HÁ MUITO que não escrevia sobre um político e intelectual de grande projecção mundial ao qual dediquei alguns anos da minha vida. Trata-se de Antonio Gramsci, um marxista atípico, líder do partido comunista italiano, deputado e, com trinta e cinco anos, preso nas cadeias do fascismo italiano, onde viria a morrer, em 27 de Abril de 1937. Mais exactamente, partiu já em liberdade condicional, devido às suas gravíssimas condições de saúde, estando internado numa clínica privada  de Roma, Quisisana. Nascera em 1891, na Sardenha, Ales. Personagem fascinante política e intelectualmente, Antonio Gramsci deixaria uma obra relevante e algumas importantes inovações sobre a política, que continuam plenamente actuais. Melhor: que deveriam integrar o melhor património da política actual, mas que infelizmente estão esquecidas pelos partidos que tem dominado a cena política nos últimos decénios. E, em particular, os de centro-esquerda. Falo, por exemplo, da conjunção da política com a ideia de hegemonia ético-política e cultural, ou seja, da ancoragem da política a uma visão do mundo estruturada que possa ser assumida e partilhada interiormente pela cidadania e que garanta estabilidade ao exercício ao poder, fundado numa adesão consciente e critica e na partilha de valores políticos e sociais articulados com coerência. Em palavras mais simples: uma política que não fique reduzida à mera conquista, conservação e reprodução instrumental do poder. Mas Gramsci não pode ser lido com as categorias do marxismo-leninismo porque, assim, o seu pensamento seria distorcido. Trata-se de um pensamento complexo e original em relação à tradição marxista clássica.

1.

Por que razão volto a Gramsci?
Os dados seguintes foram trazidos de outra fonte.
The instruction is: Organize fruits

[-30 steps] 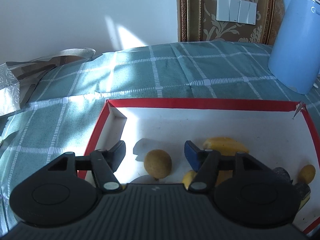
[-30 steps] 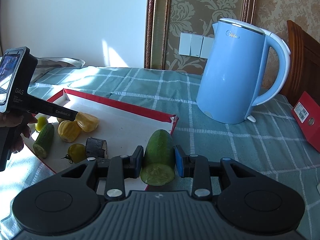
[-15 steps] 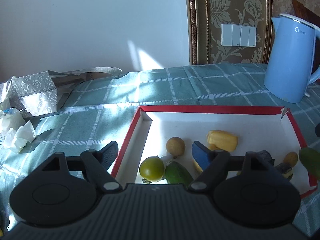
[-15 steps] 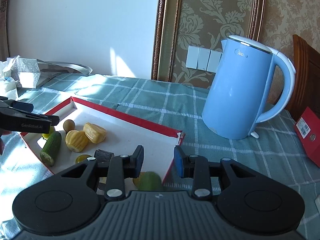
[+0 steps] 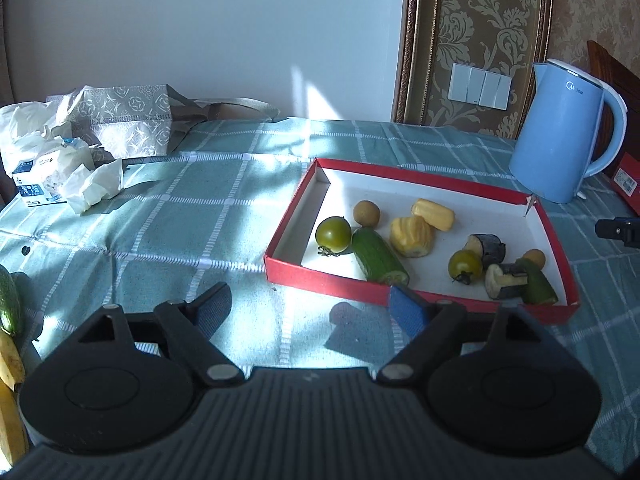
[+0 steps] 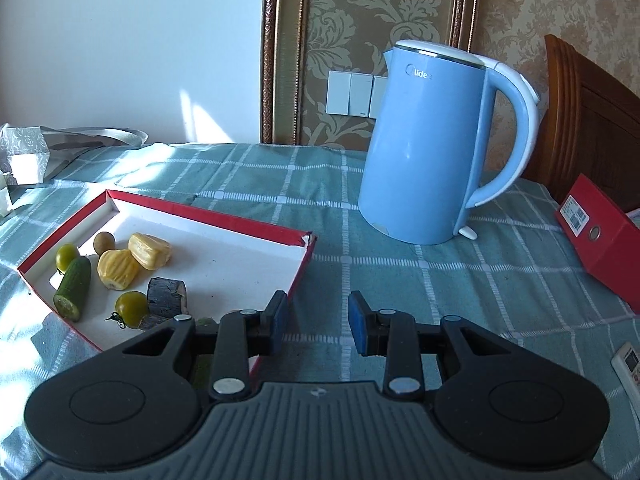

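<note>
A red box lid with a white inside [image 5: 436,179] [image 6: 208,216] lies on the checked tablecloth. It holds two green tomatoes [image 5: 333,234] [image 5: 465,264], a cucumber piece [image 5: 378,256] [image 6: 74,287], two yellow fruit pieces [image 5: 412,236] [image 6: 150,251], a small brown fruit [image 5: 366,213], dark eggplant chunks [image 5: 485,245] [image 6: 167,297] and a second cucumber piece [image 5: 538,286] at its right end. My left gripper [image 5: 308,308] is open and empty, in front of the lid. My right gripper [image 6: 316,320] is open and empty beside the lid's right corner.
A blue kettle [image 5: 568,132] [image 6: 432,140] stands right of the lid. A red box [image 6: 604,236] lies further right. Tissues and a patterned bag [image 5: 80,144] sit at the far left. A cucumber [image 5: 9,300] and a banana [image 5: 10,356] lie at the left edge.
My right gripper opened and let the cucumber piece go at the lid's right end, then drew back. My left gripper pulled back out of the lid.
</note>
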A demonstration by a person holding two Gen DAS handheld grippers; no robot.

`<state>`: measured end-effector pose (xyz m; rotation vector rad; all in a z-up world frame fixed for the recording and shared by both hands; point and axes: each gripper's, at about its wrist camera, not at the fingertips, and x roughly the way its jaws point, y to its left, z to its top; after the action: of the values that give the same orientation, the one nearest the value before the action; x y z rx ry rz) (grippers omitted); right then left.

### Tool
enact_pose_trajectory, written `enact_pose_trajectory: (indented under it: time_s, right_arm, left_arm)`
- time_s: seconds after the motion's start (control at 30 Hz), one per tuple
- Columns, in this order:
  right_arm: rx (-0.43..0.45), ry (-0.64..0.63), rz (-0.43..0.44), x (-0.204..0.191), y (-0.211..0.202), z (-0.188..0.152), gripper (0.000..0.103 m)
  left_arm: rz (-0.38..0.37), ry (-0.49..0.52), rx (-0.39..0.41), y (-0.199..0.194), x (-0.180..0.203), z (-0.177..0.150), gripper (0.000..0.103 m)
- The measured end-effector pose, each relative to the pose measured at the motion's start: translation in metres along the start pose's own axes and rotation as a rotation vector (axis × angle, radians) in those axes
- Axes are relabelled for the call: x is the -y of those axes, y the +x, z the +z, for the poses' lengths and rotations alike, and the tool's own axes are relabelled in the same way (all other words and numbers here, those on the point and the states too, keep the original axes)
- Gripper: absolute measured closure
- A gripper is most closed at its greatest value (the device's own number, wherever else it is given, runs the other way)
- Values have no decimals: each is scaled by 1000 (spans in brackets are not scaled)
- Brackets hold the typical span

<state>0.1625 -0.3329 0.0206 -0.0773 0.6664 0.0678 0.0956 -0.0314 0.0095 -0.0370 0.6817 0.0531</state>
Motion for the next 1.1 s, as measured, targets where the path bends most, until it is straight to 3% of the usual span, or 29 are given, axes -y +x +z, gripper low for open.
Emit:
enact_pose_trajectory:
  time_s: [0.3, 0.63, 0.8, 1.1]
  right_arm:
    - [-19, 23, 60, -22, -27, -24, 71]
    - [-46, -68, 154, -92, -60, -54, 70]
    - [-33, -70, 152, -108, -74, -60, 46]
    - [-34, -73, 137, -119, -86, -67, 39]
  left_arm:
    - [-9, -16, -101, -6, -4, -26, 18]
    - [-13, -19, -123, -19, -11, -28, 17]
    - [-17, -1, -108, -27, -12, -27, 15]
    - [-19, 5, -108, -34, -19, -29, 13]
Porque tive conhecimento de que, recentemente, foram publicadas textos de Gramsci, em Portugal, depois de um longo período de abandono do pensamento deste personagem tão relevante na história do século XX, embora não seja o caso de outras zonas do mundo onde Gramsci continua a ser objecto de grande atenção. Falo, por exemplo, da América Latina. Publiquei vários estudos sobre Gramsci (em particular o livro O Princípio da Hegemonia em Gramsci, em 1986, mas também dois capítulos do meu livro Os Intelectuais e o Poder, em 1999, e outros dois capítulos inseridos no livro colectivo Da Gaveta para Fora – Ensaios sobre Marxistas, em 2006), mas, desta vez, regressei a um livro que me comoveu, quando foi, em 1991, publicado por Valentino Gerratana para as edições Riuniti. Trata-se da obra “Piero Sraffa, Lettere a Tania per Gramsci” (Roma, Riuniti, 1991, 276 pág.s). Uma publicação que torna públicas 79 cartas do grande economista italiano à cunhada de Gramsci, Tatiana Schucht, que servia de mediadora das relações entre os dois amigos. Estão ainda publicadas outras cartas, sobretudo de Tatiana, ou seja, nove; duas de Sraffa a Togliatti e três a Elsa Fubini e  Paolo Spriano; uma de Camilla Ravera a Júlia Schucht, sendo, em notas de Gerratana, ainda transcritas outras cartas, sobretudo de Tatiana). Valentino Gerratana, o responsável pela  fabulosa edição crítica, em quatro volumes, dos Quaderni del Carcere (e com quem iniciei, em 1978, os meus trabalhos sobre Gramsci no Instituto Gramsci de Roma, tendo depois passado a desenvolver o trabalho com Umberto Cerroni), oferece-nos uma excepcional obra, não só pelo valor testemunhal das cartas, dos personagens envolvidos e do contexto em que ocorrem, mas também pelas riquíssimas notas explicativas de Gerratana, que as acompanham.

2.

O livro voltou a impressionar-me porque, apesar de conhecer muito bem toda a história de Gramsci (aconselho, a propósito, a leitura do belíssimo livro de Giuseppe Fiori “Vita di Antonio Gramsci. Roma-Bari, Laterza, 1977), me lembrou, de novo, a lenta e trágica degradação física de Gramsci nas prisões de Mussolini (1926-1937) – Regina Coeli, em Roma, San Vittore, em Milão,  Turi, na Puglia, Civittavecchia, até morrer na clínica privada de Quisisana, em Roma, depois de ter passado um curto período numa clínica de Formia, Latina. E tocou-me particularmente por poder acompanhar a abnegada dedicação de Sraffa e de Tatiana ao longo do penoso processo da prisão de Gramsci. Três personalidades de raras qualidades humanas, de coragem, sensibilidade e inteligência, apesar do lamento, sentido e de profundo pesar, de Tatiana: “abbiamo fatto tanto e non siamo riusciti a fare nulla” (1991: 184).

3.

Um inacreditável artigo do Jornal “Il Messaggero”, de Roma, de 12 de Maio de 1937, “Una sparizione e uma morte” (procurando comparar a morte de Gramsci com o desaparecimento de uma cidadã italiana na União Soviética), quinze dias depois da morte de Gramsci, diz o seguinte sobre ele:

“… o chefe intelectual dos bolcheviques de Itália (…) refugiou-se em Moscovo, de onde saiu oportunamente devido à sua fidelidade a Trotsky. E regressou a Itália, onde pôde acabar os seus dias numa solarenga (soleggiata) clínica de Roma (…) De qualquer modo, na Rússia os adversários desaparecem (e Deus sabe como), enquanto em Itália os mais loucos, fanáticos comunistas (e Gramsci, nisso, não ficava atrás de ninguém) encontram aquela paz que alhures é negada até ao limite da própria morte” (Gerratana, 1991: 265, n. 2).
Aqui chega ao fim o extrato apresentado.